=== Section Start ===

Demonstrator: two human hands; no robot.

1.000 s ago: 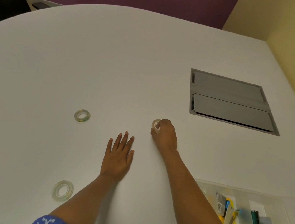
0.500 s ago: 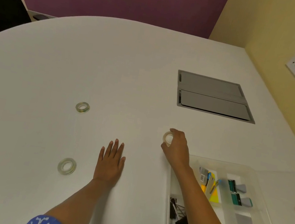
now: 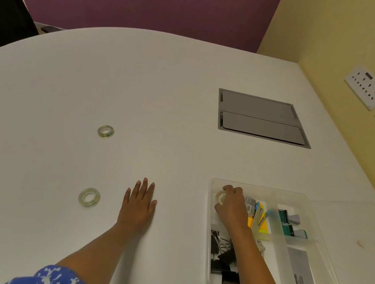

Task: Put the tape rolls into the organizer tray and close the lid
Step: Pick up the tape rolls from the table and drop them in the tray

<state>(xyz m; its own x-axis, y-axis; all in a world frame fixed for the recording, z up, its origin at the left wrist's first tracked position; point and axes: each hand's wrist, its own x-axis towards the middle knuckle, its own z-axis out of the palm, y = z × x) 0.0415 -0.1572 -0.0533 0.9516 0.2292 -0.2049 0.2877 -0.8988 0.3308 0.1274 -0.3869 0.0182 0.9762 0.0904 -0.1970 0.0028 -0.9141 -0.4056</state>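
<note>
A person's right hand (image 3: 232, 209) reaches into the far-left compartment of a clear plastic organizer tray (image 3: 269, 192) on a white table (image 3: 165, 88), fingers curled and pinching a small roll of clear tape (image 3: 220, 197) between thumb and fingertips; the roll stands on edge, half covered by the hand, and whether it touches the tray floor cannot be made out. The right forearm runs diagonally across the tray's near-left compartment, covering part of a heap of black binder clips (image 3: 223, 259). The left hand (image 3: 138, 204) lies palm down on the table to the left of the tray, fingers straight and pressed close together, thumb slightly apart, gripping nothing. Two more tape rolls lie flat on the table well to the left: a nearer clear roll (image 3: 89, 197) just left of the left hand, and a farther roll (image 3: 105, 131) with a greenish tint. The tray's other compartments hold yellow sticky notes (image 3: 263, 229), green-and-grey items too small to identify, and a grey card (image 3: 301, 272). The transparent lid (image 3: 354, 219) lies open to the right of the tray, its edges faint against the table. Blue patterned sleeves (image 3: 54, 280) are cut off at the near edge.
</note>
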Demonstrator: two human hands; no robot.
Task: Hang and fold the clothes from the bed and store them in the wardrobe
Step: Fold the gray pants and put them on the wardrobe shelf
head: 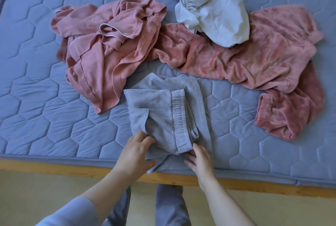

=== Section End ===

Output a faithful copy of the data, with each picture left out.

Demonstrator: two human hands; no robot.

1.000 s ago: 
0.500 s ago: 
now: 

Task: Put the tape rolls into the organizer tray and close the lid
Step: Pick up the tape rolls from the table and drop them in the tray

<state>(xyz m; its own x-axis, y-axis; all in a world frame fixed for the recording, z up, its origin at the left wrist's first tracked position; point and axes: each hand's wrist, its own x-axis towards the middle knuckle, its own z-axis out of the palm, y = z × x) 0.0415 -0.1572 -0.0533 0.9516 0.2292 -0.2049 0.2877 -0.8988 0.3308 0.1274 -0.3869 0.0182 0.9762 0.0904 -0.1970 0.0028 -0.9141 -0.4056</state>
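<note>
A person's right hand (image 3: 232, 209) reaches into the far-left compartment of a clear plastic organizer tray (image 3: 269, 192) on a white table (image 3: 165, 88), fingers curled and pinching a small roll of clear tape (image 3: 220, 197) between thumb and fingertips; the roll stands on edge, half covered by the hand, and whether it touches the tray floor cannot be made out. The right forearm runs diagonally across the tray's near-left compartment, covering part of a heap of black binder clips (image 3: 223, 259). The left hand (image 3: 138, 204) lies palm down on the table to the left of the tray, fingers straight and pressed close together, thumb slightly apart, gripping nothing. Two more tape rolls lie flat on the table well to the left: a nearer clear roll (image 3: 89, 197) just left of the left hand, and a farther roll (image 3: 105, 131) with a greenish tint. The tray's other compartments hold yellow sticky notes (image 3: 263, 229), green-and-grey items too small to identify, and a grey card (image 3: 301, 272). The transparent lid (image 3: 354, 219) lies open to the right of the tray, its edges faint against the table. Blue patterned sleeves (image 3: 54, 280) are cut off at the near edge.
</note>
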Demonstrator: two human hands; no robot.
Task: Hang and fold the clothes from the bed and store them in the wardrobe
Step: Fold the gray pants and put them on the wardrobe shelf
head: 

Nothing else is part of this exercise.